* _What to do_:
Can you quote, word for word, every line from the first line of the records below through the line containing "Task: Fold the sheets", and nothing else?

* _Records for the task_:
= = = = = = =

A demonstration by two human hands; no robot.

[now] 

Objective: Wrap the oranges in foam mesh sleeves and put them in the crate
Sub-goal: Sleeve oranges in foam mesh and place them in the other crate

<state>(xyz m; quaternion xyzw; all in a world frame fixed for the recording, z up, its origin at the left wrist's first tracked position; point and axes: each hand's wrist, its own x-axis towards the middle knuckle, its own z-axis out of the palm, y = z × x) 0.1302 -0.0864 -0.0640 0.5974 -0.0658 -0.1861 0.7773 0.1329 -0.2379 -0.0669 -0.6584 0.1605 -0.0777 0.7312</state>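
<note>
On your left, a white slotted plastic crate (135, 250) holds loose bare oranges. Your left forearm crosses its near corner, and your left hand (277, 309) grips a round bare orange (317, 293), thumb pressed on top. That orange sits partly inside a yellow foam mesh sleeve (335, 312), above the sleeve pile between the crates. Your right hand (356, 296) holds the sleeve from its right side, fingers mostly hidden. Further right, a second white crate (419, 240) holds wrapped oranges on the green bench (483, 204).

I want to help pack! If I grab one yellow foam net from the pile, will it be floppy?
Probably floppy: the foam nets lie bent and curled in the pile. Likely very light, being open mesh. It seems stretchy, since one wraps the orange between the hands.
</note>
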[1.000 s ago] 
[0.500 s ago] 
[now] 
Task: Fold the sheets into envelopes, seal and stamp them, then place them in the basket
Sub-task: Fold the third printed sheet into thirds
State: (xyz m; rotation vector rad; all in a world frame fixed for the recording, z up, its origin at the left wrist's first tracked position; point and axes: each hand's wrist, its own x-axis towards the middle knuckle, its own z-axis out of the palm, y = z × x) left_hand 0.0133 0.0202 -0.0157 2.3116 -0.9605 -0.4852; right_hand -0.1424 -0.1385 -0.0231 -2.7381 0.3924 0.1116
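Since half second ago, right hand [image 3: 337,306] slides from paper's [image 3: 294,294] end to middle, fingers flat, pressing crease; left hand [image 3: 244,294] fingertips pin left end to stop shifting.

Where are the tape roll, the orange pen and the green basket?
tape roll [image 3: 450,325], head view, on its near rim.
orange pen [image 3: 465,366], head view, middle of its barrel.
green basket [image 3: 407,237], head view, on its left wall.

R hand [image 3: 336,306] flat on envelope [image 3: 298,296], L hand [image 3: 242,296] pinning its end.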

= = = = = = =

* _Answer space_:
A demonstration by two human hands; no robot.

[now] 

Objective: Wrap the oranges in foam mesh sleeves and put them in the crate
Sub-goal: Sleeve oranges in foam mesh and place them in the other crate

<state>(xyz m; quaternion xyzw; all in a world frame fixed for the recording, z up, its origin at the left wrist's first tracked position; point and axes: each hand's wrist, its own x-axis towards the middle knuckle, its own z-axis out of the palm, y = z × x) 0.1302 -0.0864 -0.0640 0.5974 -0.0658 -0.1861 0.7773 0.1329 -0.2379 -0.0669 -0.6584 0.1605 -0.0777 0.7312</state>
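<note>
On your left, a white slotted plastic crate (135, 250) holds loose bare oranges. Your left forearm crosses its near corner, and your left hand (277, 309) grips a round bare orange (317, 293), thumb pressed on top. That orange sits partly inside a yellow foam mesh sleeve (335, 312), above the sleeve pile between the crates. Your right hand (356, 296) holds the sleeve from its right side, fingers mostly hidden. Further right, a second white crate (419, 240) holds wrapped oranges on the green bench (483, 204).

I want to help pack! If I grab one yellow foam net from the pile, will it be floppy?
Probably floppy: the foam nets lie bent and curled in the pile. Likely very light, being open mesh. It seems stretchy, since one wraps the orange between the hands.
</note>
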[1.000 s ago] 
[0.500 s ago] 
[now] 
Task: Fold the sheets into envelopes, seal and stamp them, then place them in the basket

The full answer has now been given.